↓↓↓
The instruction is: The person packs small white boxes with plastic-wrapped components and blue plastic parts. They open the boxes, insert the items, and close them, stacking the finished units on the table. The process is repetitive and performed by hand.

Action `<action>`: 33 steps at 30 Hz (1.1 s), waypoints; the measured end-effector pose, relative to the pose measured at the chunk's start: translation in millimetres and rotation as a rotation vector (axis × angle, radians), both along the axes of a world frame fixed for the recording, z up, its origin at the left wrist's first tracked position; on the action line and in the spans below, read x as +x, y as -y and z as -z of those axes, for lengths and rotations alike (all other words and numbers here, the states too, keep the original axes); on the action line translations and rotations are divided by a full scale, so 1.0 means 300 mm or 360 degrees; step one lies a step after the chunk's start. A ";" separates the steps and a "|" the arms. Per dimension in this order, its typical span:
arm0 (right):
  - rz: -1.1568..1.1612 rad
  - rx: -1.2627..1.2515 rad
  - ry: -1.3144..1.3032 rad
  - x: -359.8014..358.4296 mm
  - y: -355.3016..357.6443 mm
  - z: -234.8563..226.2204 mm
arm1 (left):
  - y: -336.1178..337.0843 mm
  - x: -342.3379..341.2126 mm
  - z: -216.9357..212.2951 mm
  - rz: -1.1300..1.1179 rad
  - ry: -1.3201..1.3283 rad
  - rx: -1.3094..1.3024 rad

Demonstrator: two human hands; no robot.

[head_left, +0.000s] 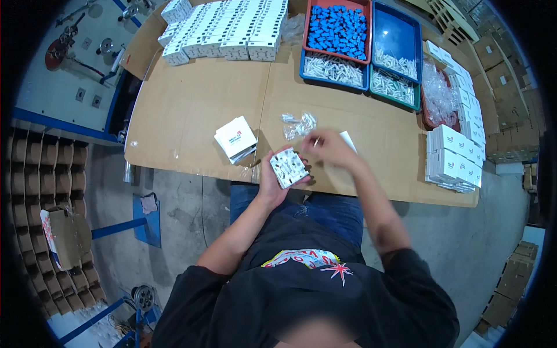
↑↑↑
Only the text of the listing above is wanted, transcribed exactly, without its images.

Response area →
The instruction is: The person packs small white boxes with plastic-wrapped components and blue plastic parts. They open the boxes, insert the items, and close them, stacking the finished units on the table. The process is repetitive and performed by hand.

Action `<action>`: 33 steps at 30 Hz (1.1 s), waypoints; the measured end-effector pose, relative to the pose measured at the chunk's start: translation in millimetres and rotation as a rotation vector (axis × angle, radians), both along the axes of a world frame fixed for the recording, z up, its origin at the left wrist's first tracked position; on the action line and in the spans below, read x as +x, y as -y and z as -z of those axes, for lengths and rotations alike (all other words and numbers here, the states too, keep the original axes); on the action line translations and rotations are divided by a full scale, so 1.0 means 300 mm or 360 degrees; step one lies a step after the chunk's start. A ";" separates the steps and a "|" the arms. Per dimension in this order, its typical span:
arm0 (right):
  - rz: -1.1568..1.1612 rad
  - rx: -1.2627..1.2515 rad
  - ry: -1.3144..1.3032 rad
  - x: -359.8014..358.4296 mm
  - y: -355.3016..357.6443 mm
  - z: -234.8563..226.2204 mm
arm1 (left):
  - y: -336.1178..337.0843 mm
  - x: -342.3379..341.2126 mm
  - z: -216.9357..212.2951 mm
  - rz: -1.1300..1.1179 rad
  - ry: -1.3201..1.3283 rad
  - rx: -1.3094..1.3024 rad

Demonstrator: two human hands; no robot.

[head_left, +0.000s] 

The output for this exercise is now complete.